Give the number of lines in these entries that contain "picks", and nothing more.

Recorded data
=== Section Start ===

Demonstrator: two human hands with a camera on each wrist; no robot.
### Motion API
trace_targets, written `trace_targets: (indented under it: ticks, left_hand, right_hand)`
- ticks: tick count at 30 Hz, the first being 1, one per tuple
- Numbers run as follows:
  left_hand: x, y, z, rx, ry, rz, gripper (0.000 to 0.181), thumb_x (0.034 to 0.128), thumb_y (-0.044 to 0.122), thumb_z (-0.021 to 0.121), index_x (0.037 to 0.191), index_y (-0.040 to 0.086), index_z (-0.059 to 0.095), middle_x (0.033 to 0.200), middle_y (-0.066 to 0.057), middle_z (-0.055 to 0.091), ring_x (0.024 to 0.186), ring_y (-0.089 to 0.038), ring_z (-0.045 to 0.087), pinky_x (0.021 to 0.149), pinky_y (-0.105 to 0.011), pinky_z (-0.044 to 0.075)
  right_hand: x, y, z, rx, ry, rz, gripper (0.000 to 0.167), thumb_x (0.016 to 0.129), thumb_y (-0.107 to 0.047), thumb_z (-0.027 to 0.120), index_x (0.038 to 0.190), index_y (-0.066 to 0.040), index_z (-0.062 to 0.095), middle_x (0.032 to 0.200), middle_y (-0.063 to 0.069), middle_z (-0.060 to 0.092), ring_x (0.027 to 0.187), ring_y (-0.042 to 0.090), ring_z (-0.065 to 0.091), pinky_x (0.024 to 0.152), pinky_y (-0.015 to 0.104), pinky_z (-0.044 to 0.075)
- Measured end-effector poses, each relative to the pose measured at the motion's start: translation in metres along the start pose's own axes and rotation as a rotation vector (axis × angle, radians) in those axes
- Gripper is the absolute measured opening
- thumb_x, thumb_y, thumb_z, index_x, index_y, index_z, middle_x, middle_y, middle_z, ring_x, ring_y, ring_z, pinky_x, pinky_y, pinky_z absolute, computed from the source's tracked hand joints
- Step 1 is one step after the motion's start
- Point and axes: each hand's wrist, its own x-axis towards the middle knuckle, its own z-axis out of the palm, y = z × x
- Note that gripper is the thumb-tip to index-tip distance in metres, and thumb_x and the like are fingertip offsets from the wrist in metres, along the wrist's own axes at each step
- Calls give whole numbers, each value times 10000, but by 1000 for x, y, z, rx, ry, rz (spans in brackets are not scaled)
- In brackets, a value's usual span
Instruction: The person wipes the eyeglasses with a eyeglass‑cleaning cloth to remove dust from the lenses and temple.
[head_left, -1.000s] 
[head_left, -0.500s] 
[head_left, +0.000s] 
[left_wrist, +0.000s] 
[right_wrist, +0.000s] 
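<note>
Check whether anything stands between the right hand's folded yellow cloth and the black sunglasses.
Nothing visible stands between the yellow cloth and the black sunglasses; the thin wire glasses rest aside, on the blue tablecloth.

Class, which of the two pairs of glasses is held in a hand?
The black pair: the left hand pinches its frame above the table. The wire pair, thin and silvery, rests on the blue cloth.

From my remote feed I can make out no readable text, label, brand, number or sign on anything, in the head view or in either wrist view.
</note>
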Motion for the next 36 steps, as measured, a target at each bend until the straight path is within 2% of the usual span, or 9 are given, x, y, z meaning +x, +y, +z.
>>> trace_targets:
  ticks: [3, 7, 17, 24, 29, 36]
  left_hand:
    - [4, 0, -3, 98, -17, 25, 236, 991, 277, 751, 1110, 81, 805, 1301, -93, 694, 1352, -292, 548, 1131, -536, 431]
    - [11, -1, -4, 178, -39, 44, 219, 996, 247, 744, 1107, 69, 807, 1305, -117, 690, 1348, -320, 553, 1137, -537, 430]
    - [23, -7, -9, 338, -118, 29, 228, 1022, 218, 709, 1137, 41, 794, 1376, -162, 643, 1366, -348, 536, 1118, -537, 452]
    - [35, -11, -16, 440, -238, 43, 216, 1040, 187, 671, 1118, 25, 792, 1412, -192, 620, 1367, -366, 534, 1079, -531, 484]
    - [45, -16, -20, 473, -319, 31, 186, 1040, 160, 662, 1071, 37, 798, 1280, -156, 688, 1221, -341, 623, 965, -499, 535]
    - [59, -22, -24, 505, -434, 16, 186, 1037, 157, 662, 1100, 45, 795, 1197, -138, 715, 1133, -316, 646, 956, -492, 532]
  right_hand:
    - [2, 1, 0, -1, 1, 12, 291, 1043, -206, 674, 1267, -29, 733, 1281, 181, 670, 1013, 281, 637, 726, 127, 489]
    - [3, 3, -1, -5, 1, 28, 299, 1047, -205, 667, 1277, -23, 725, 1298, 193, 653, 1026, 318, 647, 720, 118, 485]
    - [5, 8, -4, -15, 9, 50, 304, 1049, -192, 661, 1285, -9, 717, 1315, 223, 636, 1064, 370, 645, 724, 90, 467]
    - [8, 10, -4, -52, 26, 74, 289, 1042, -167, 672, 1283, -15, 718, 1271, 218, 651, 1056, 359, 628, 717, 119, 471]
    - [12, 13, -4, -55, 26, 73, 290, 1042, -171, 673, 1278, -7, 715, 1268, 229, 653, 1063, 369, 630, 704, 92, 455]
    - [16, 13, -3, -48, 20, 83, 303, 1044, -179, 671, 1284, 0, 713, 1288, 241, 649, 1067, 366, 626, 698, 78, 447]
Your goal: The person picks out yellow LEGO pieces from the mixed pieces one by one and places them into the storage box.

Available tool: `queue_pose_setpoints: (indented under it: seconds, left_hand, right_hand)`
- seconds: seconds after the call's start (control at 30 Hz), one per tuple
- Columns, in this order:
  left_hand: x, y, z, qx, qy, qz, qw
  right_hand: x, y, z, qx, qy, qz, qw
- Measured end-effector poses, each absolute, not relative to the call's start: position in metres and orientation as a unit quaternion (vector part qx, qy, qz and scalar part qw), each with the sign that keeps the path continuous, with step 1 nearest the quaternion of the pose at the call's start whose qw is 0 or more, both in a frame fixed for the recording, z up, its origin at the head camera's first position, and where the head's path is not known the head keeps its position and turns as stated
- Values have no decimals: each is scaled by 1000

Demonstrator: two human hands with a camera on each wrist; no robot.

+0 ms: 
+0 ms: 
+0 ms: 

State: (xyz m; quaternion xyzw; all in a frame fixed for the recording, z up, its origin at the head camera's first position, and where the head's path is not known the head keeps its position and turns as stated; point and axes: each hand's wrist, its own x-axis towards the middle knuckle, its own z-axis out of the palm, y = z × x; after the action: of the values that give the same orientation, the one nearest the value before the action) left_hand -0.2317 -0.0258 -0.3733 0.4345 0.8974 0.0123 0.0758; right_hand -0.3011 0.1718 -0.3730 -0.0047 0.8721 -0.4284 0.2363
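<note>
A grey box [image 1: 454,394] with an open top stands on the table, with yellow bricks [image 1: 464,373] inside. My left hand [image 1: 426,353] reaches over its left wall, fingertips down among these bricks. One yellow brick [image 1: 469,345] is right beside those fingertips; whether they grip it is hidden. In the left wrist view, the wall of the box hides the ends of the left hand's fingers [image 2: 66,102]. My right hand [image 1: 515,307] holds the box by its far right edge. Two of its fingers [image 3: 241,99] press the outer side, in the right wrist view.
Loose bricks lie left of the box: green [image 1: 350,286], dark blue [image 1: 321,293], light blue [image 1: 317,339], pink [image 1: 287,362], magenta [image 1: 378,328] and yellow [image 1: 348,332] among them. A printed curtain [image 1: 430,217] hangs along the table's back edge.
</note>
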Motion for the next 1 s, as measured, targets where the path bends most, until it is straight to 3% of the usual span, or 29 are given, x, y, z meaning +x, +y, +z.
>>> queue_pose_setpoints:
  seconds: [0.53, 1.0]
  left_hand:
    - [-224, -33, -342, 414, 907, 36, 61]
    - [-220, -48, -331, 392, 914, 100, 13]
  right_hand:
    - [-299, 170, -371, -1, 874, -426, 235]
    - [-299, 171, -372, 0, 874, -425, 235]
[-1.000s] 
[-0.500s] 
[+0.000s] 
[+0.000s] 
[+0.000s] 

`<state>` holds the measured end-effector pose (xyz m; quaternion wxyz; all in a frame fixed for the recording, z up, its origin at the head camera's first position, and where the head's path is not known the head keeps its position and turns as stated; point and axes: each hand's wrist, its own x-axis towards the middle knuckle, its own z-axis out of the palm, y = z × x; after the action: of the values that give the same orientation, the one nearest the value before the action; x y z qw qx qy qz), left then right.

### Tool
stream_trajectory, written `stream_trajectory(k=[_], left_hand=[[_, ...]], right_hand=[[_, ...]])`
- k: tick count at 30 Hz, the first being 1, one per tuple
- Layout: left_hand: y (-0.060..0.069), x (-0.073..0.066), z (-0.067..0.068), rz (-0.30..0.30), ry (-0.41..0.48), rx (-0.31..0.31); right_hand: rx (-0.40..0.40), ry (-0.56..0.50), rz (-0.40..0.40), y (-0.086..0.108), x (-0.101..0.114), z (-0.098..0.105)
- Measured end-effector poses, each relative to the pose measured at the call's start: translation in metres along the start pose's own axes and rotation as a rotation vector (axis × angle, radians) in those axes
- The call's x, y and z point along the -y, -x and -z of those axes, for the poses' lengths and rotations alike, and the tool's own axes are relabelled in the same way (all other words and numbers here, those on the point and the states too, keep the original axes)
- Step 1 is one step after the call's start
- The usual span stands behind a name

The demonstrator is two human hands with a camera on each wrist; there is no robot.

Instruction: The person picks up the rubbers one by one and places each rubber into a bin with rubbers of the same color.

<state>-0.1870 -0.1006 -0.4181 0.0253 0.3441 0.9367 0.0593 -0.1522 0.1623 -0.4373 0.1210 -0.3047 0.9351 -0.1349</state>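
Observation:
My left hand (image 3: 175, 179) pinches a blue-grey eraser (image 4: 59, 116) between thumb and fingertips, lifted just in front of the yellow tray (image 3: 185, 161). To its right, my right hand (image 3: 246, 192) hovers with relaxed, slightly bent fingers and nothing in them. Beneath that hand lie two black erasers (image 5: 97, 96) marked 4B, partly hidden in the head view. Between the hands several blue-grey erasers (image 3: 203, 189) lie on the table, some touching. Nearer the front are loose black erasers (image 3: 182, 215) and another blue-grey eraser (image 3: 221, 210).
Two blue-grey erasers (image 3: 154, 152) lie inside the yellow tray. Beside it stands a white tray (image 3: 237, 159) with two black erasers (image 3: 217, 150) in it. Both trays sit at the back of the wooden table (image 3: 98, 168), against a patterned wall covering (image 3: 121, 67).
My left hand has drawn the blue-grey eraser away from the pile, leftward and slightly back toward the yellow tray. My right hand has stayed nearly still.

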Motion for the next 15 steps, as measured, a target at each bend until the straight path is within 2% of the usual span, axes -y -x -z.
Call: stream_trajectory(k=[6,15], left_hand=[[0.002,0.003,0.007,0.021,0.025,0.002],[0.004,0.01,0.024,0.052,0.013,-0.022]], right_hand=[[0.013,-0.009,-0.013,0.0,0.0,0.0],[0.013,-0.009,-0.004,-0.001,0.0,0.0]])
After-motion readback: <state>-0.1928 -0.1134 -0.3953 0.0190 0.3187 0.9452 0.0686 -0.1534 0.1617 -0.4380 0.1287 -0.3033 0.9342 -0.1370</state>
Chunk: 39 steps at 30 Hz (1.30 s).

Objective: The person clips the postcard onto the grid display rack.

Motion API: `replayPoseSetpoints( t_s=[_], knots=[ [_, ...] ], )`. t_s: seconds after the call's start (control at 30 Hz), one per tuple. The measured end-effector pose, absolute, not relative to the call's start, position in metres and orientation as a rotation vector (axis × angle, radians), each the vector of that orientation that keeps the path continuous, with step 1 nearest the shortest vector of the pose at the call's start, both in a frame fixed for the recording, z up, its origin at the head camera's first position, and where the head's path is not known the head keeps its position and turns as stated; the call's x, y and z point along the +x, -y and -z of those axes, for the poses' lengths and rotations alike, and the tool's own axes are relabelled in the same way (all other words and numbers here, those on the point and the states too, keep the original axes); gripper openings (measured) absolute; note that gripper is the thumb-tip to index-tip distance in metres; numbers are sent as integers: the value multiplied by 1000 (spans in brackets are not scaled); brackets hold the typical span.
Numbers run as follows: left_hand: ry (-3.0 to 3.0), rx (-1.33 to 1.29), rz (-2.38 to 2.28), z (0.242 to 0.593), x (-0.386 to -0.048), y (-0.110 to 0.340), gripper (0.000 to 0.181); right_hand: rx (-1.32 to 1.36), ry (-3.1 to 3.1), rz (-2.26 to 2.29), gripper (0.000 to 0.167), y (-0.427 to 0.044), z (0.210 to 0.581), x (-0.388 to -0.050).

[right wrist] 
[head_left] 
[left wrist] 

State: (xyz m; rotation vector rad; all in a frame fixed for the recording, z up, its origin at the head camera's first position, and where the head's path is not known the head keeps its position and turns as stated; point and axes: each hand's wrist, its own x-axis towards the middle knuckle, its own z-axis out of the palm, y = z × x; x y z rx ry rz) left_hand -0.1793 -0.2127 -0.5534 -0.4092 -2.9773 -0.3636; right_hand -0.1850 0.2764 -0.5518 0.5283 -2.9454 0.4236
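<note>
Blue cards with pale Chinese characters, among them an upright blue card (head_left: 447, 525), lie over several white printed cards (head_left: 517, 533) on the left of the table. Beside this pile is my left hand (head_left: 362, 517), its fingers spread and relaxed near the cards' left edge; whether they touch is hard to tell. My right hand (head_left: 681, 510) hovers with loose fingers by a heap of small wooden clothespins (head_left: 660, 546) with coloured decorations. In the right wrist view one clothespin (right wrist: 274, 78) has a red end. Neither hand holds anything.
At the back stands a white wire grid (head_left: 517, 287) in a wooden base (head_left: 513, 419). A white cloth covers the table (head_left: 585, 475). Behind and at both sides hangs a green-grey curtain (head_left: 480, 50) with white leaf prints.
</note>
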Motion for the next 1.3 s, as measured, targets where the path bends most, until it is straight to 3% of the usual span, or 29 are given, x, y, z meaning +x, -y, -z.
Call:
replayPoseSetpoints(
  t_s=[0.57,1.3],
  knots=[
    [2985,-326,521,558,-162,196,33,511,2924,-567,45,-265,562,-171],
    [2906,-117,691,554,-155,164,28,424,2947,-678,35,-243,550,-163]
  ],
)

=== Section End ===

▶ ANSWER SPACE
2